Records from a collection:
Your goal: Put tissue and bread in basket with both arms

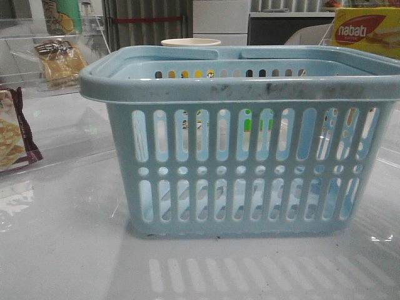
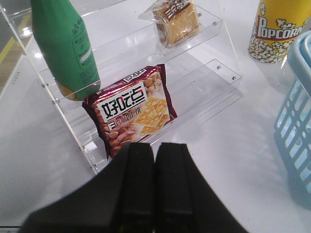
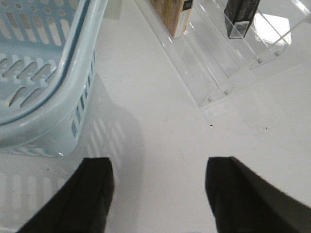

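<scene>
The light-blue basket (image 1: 250, 169) fills the middle of the front view, and neither gripper shows there. The bread (image 2: 177, 19), a clear packet with a dark label, lies on the upper step of a clear acrylic rack (image 2: 204, 73); it also shows at the far left as the bread (image 1: 59, 61). My left gripper (image 2: 154, 148) is shut with nothing in it, just short of that rack. The tissue (image 3: 240, 17), a small dark pack, stands on another clear rack (image 3: 214, 77). My right gripper (image 3: 158, 167) is open and empty over the bare table, with the basket rim (image 3: 73, 73) beside it.
A maroon-edged snack packet (image 2: 131, 109) leans on the lower step right ahead of my left fingers, and a green bottle (image 2: 63, 43) stands beside it. A popcorn tub (image 2: 279, 29) is near the basket. A yellow-red nabati box (image 1: 365, 31) sits at the far right.
</scene>
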`<state>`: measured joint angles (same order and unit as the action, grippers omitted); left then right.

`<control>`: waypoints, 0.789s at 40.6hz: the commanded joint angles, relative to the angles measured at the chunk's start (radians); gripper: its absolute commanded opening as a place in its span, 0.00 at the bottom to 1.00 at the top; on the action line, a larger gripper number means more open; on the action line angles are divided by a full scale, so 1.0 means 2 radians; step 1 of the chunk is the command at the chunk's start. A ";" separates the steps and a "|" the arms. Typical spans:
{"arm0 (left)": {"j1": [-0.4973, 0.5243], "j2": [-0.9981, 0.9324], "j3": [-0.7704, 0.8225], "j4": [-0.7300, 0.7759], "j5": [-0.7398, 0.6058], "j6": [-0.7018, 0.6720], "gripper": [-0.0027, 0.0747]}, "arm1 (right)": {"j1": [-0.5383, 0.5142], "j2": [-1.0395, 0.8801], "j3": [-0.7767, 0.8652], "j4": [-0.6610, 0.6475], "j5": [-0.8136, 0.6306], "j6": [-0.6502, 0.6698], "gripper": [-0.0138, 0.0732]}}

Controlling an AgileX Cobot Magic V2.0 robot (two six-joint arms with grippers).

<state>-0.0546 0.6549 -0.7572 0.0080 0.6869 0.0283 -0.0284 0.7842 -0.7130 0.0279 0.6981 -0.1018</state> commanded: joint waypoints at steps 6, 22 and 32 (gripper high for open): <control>0.000 0.003 -0.016 -0.004 -0.038 -0.004 0.15 | -0.069 0.098 -0.100 -0.008 -0.041 -0.001 0.79; 0.000 0.003 -0.016 -0.004 -0.038 -0.004 0.15 | -0.093 0.300 -0.259 -0.008 -0.038 -0.001 0.76; 0.000 0.003 -0.016 -0.004 -0.038 -0.004 0.15 | -0.093 0.400 -0.326 -0.004 -0.042 -0.001 0.76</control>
<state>-0.0546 0.6549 -0.7572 0.0080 0.6869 0.0283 -0.2101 1.5763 -1.2979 0.0158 0.6768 -0.1018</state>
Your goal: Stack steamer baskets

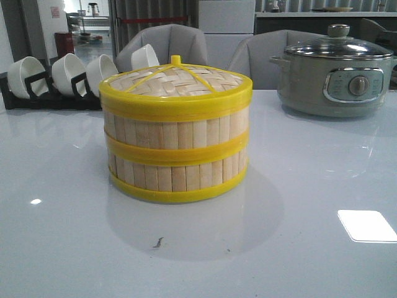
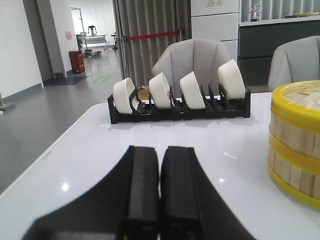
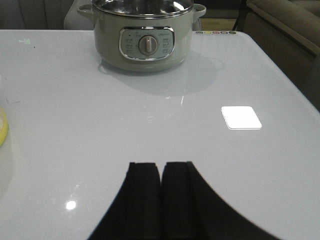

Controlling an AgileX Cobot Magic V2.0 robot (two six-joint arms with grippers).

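Observation:
Two steamer baskets stand stacked in the middle of the table, the upper basket [image 1: 177,127] on the lower basket [image 1: 178,175], with the woven lid [image 1: 177,81] on top. The stack also shows at the edge of the left wrist view [image 2: 295,145]; a sliver of yellow rim [image 3: 3,127] shows in the right wrist view. My left gripper [image 2: 161,150] is shut and empty, over the table to the left of the stack. My right gripper [image 3: 161,166] is shut and empty, over the table to the right of the stack. Neither gripper shows in the front view.
A black rack [image 1: 43,93] with several white bowls stands at the back left, also in the left wrist view [image 2: 180,107]. An electric pot [image 1: 338,74] with a glass lid stands at the back right, also in the right wrist view [image 3: 145,37].

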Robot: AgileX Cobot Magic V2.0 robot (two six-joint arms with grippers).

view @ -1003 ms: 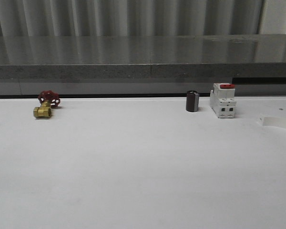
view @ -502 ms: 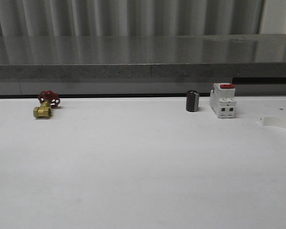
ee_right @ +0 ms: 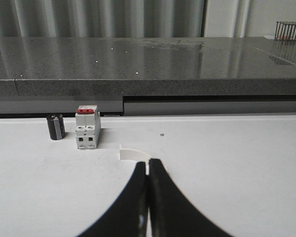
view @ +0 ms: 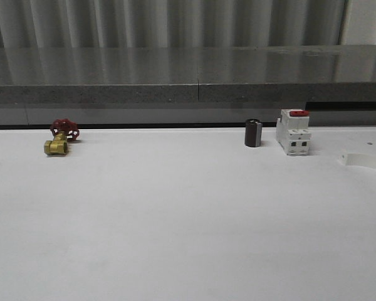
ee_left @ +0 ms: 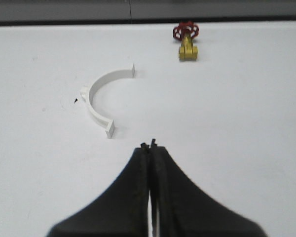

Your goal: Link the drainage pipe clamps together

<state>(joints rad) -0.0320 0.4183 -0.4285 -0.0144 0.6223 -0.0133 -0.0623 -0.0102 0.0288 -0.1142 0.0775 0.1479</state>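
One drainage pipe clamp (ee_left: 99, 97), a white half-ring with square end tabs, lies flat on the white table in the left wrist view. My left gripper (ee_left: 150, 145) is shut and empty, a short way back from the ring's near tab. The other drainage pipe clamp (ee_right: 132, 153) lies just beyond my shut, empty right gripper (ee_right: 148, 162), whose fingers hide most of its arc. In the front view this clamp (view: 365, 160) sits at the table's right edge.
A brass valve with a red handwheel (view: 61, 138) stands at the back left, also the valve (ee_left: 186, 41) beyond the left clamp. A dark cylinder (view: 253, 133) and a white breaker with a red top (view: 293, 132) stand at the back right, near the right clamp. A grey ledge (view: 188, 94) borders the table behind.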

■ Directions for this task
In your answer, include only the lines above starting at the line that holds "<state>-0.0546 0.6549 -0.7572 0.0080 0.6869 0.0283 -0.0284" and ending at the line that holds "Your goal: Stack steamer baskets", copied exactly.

■ Result of this exercise
<state>-0.0546 0.6549 -0.7572 0.0080 0.6869 0.0283 -0.0284 0.7842 -0.7130 0.0279 0.6981 -0.1018</state> commanded: joint waypoints at steps 6, 22 and 32 (gripper high for open): <control>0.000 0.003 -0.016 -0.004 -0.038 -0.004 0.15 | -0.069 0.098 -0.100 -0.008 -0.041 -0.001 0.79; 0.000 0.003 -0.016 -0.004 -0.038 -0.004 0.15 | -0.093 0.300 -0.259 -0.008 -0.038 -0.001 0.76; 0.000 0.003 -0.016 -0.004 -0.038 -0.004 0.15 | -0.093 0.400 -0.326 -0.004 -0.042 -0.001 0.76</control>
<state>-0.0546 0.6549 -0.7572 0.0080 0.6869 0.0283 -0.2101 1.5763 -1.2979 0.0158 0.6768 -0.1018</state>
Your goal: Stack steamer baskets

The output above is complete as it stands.